On 7/30/2014 10:33 AM, jbeattie wrote:
On Tuesday, July 22, 2014 7:52:29 PM UTC-7, Frank Krygowski wrote:

It takes only a little knowledge and skill to make cycling
_tremendously_ safe.


Riders should be skilled and knowledgeable, but in my experience,

there is a low correlation between injury and knowledge/skill level.
Looking at my cohort, all have been injured -- some seriously -- and
all are knowledgeable, experienced, skilled, brave, clean, trustworthy,
etc., etc. The idiots remain surprisingly unhurt -- like the idiots
running lights and riding the wrong way on one-way city streets on my
way home last night. It reminds me of working ambulance and finding that
the drunk was always the least injured in some fatal accident he caused.
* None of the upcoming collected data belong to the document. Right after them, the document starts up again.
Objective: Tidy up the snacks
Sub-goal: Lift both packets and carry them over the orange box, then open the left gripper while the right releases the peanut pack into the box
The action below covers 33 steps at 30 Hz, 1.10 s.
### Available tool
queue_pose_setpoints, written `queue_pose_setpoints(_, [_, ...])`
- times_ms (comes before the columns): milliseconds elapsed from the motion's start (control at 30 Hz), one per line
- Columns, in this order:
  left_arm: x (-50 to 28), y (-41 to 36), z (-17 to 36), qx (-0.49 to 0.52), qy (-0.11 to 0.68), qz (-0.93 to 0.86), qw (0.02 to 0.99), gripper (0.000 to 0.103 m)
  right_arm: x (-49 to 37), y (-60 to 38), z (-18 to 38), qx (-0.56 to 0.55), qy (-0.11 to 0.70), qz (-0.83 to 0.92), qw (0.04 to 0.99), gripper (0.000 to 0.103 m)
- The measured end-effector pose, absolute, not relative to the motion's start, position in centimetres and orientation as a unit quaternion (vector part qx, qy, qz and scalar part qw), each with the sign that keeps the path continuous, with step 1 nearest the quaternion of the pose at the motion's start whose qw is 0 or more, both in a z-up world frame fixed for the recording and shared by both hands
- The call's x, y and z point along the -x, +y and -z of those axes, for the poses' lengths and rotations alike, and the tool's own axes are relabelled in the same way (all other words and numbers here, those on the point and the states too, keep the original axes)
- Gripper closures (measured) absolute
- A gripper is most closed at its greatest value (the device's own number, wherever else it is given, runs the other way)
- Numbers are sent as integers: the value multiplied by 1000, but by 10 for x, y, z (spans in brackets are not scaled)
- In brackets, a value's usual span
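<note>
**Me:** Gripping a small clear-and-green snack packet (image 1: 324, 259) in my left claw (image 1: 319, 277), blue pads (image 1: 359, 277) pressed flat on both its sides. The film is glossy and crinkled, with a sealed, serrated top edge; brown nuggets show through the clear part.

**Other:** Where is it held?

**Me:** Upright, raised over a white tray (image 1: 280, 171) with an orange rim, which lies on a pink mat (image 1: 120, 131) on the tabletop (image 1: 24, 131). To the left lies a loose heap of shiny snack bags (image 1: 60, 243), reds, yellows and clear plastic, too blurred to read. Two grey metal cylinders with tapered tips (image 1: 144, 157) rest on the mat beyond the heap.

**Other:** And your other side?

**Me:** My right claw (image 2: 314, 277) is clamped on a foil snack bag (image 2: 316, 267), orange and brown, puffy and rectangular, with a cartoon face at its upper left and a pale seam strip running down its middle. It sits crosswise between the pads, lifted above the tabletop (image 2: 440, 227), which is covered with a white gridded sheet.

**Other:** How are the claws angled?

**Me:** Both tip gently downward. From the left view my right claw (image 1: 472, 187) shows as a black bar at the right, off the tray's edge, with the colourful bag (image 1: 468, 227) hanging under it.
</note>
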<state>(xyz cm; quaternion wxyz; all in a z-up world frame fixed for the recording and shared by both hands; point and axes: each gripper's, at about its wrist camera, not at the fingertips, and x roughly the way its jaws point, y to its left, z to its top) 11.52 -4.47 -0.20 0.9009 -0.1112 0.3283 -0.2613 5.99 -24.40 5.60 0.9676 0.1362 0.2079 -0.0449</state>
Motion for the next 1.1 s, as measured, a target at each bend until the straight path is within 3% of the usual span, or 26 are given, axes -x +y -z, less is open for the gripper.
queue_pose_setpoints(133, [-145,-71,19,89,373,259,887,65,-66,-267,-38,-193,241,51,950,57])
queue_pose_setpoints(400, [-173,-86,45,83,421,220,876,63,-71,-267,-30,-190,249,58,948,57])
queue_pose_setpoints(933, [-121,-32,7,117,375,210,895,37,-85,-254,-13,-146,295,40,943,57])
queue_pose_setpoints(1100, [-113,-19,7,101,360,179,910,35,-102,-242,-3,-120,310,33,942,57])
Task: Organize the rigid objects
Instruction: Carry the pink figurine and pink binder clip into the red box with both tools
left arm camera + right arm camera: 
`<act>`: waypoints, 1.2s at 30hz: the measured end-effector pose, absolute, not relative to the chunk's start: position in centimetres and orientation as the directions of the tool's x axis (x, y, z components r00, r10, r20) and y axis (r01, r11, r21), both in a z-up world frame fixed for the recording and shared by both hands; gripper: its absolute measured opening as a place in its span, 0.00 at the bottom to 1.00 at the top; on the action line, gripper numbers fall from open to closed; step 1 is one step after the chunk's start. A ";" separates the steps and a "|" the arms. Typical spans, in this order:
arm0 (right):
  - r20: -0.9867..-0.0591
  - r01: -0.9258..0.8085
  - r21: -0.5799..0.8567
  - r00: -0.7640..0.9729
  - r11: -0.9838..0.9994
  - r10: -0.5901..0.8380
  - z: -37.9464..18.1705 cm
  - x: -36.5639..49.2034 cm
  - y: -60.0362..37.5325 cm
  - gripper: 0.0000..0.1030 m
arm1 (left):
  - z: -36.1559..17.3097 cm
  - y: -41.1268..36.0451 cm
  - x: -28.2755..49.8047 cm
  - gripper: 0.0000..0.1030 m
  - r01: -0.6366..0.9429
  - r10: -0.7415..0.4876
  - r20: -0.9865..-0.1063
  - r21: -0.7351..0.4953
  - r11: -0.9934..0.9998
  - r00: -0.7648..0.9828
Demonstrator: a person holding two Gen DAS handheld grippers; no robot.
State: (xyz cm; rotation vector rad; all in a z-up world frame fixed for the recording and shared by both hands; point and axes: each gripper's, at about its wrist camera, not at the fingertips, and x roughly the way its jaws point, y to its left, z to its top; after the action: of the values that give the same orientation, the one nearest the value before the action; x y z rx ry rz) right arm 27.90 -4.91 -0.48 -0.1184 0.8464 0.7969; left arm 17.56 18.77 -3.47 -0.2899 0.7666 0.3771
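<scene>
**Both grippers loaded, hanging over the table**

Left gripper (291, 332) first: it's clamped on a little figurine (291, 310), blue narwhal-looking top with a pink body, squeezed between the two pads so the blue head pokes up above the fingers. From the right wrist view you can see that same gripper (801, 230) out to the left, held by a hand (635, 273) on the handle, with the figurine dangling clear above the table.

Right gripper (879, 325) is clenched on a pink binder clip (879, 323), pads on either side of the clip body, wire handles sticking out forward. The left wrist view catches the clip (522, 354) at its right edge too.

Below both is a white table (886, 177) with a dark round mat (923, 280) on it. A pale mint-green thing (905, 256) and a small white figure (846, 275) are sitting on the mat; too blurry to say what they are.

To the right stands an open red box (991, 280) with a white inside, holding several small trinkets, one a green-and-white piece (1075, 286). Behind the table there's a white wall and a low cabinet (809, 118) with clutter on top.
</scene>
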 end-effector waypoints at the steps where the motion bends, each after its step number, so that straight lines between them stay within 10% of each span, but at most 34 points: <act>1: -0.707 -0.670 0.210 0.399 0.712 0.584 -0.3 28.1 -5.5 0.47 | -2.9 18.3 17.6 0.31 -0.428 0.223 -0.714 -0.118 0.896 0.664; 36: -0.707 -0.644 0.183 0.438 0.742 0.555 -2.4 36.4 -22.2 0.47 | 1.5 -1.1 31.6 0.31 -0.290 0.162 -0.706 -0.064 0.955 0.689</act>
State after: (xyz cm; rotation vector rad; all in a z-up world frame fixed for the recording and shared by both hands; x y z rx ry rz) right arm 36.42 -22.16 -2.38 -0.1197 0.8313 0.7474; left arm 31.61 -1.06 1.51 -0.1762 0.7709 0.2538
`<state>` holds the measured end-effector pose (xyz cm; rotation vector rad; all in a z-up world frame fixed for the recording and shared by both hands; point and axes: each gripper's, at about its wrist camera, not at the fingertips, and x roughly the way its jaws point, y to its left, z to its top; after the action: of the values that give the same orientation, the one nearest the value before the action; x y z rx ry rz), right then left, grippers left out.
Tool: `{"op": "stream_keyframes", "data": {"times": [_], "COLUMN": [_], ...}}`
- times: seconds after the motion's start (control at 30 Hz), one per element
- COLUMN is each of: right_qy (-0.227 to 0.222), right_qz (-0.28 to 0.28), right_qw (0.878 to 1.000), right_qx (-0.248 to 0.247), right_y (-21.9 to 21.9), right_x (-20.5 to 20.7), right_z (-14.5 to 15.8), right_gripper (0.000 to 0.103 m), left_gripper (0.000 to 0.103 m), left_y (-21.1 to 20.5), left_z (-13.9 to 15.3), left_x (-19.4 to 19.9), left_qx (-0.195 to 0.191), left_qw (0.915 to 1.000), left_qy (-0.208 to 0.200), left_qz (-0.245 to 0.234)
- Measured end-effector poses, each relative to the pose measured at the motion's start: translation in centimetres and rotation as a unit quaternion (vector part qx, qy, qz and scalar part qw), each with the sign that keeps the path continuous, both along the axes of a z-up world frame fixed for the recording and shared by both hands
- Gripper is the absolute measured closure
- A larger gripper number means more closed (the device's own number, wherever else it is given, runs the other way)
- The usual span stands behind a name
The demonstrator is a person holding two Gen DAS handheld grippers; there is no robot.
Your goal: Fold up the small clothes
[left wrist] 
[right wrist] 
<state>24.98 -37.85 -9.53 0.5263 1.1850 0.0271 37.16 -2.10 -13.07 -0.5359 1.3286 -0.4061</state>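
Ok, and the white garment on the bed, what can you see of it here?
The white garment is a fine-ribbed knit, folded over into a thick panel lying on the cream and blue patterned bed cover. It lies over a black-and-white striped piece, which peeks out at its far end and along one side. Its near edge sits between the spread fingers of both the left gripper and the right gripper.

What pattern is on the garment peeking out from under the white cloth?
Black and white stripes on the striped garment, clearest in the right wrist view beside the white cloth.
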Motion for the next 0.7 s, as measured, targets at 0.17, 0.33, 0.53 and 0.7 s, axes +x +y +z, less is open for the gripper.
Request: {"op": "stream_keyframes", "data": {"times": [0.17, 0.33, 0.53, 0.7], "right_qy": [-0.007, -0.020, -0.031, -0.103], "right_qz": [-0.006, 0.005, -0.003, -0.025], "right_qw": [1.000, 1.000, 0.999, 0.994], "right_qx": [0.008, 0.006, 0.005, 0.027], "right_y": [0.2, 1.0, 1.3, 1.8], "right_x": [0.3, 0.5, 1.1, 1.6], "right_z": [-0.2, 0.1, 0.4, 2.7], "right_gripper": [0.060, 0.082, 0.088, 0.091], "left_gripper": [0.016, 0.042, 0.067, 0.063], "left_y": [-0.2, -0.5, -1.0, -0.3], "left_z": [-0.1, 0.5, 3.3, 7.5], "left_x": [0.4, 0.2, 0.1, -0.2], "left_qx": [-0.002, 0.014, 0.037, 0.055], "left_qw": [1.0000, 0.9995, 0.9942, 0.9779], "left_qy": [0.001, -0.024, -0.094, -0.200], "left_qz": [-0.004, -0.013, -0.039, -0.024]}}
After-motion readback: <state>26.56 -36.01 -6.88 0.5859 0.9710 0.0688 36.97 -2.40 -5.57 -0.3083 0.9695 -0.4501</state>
I think you're probably under the influence of selection bias. This can
happen in many ways. For example, you hear about and remember the
injuries that happen to your friends (or your "cohort"), but you don't
hear about most of the injuries that happen to "idiots," because you
tend to avoid the idiots.

There's also another possible factor: As you've described many times,
your riding buddies are a pretty competitive bunch, and you (plural)
ride frequently in conditions that others would avoid. Even if you and
your friends have much higher skills than average, you folks may
momentarily exceed the protection of those skills by riding closer to
your limits - whether on ice, steep descents, gonzo off-road or wherever.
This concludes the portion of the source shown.